La demande en paiement de dommages-intérêts formée par M. P. est donc non fondée, et c'est aussi à tort que le jugement attaqué a déclaré la société H. Marine responsable pour moitié du préjudice découlant de la perte de valeur du navire et a désigné un expert afin d'évaluer cette perte.

Faisant valoir que le bateau et ses équipements sont restés dans son établissement depuis cinq ans et génèrent ainsi des frais de gardiennage et d'entretien dont elle n'a pas à assumer la charge, la société H. Marine sollicite de son côté la condamnation de M. P. au paiement d'une indemnité d'occupation de 2 500 euros.

Elle sollicite aussi la garantie de M. P. pour la condamnation prononcée à son encontre en faveur de M. H.
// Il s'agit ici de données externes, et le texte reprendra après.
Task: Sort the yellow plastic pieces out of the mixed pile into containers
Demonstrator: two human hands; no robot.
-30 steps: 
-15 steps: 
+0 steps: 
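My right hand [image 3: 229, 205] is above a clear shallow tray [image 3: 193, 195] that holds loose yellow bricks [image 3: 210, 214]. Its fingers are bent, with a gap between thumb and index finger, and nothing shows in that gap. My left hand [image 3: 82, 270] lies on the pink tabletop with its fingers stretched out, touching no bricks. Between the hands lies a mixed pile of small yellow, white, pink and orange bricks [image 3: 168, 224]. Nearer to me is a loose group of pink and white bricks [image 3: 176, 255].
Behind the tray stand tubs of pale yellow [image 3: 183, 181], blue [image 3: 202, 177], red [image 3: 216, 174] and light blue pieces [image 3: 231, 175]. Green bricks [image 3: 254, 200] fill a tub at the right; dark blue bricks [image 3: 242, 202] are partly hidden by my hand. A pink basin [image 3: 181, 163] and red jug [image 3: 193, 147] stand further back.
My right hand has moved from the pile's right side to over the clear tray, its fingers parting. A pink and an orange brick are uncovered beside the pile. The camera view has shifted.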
Il a toutefois été précédemment relevé que cette société avait commis des fautes personnelles, à l'égard de M. H. en s'abstenant, alors qu'elle se présentait comme vendeur professionnel, de s'acquitter de son devoir de conseil relativement à l'adéquation de la remorque au bateau transporté, et à l'égard de M. P. en outrepassant son mandat de vente lorsqu'elle a négocié la révocation de celle-ci sans en référé à son mandant.

Ces fautes commises dans l'exécution du contrat de dépôt-vente, notamment à l'égard de M. P. qui, en sa qualité de vendeur de bonne foi, était garant des vices cachés de la chose vendue mais n'avait commis aucune faute, doivent conduire à rejeter les demandes formées à l'encontre de ce dernier.

M. P., demandeur initial et appelant principal ayant succombé en ses prétentions, supportera les entiers dépens de première instance et d'appel.

Il serait en outre inéquitable de laisser à la charge de M. H. l'intégralité des frais exposés par lui à l'occasion de la procédure et non compris dans les dépens, en sorte qu'il lui sera alloué une somme de 2 000 euros en application de l'article 700 du Code de procédure civile.

Les autres demandes d'application de l'article 700 du Code de procédure civile seront en revanche rejetées.

Par ces motifs, LA COUR : Infirme partiellement le jugement rendu le 6 mars 2013 par le tribunal de grande instance de Saint-Malo ; Statuant à nouveau sur l'entier litige, Dit n'y avoir lieu d'annuler les contrats de dépôt-vente et de vente ; Constate que la vente du 7 mars 2009 est parfaite mais qu'elle a été amiablement révoquée ; Déboute M. H. de ses demandes formées contre M. P. ; Condamne la société H. Marine à payer à M. H. une somme de 250 euros au titre du remboursement du coût des travaux de protection d'étrave et le déboute de sa demande en paiement de dommages-intérêts au titre de son préjudice moral ; Déboute M. P. de ses demandes formées contre la société H. Marine ;

Dit n'y avoir lieu à expertise ; Déboute la société H. Marine de ses demandes formées contre M. P. ; Condamne M. P. à payer à M. H. une somme de 2 000 euros en application de l'article 700 du Code de procédure civile ; Rejette toutes autres demandes d'application de l'article 700 du Code de procédure civile ; Condamne M. P. aux dépens de première instance et d'appel ; Accorde le bénéfice des dispositions de l'article 699 du Code de procédure civile.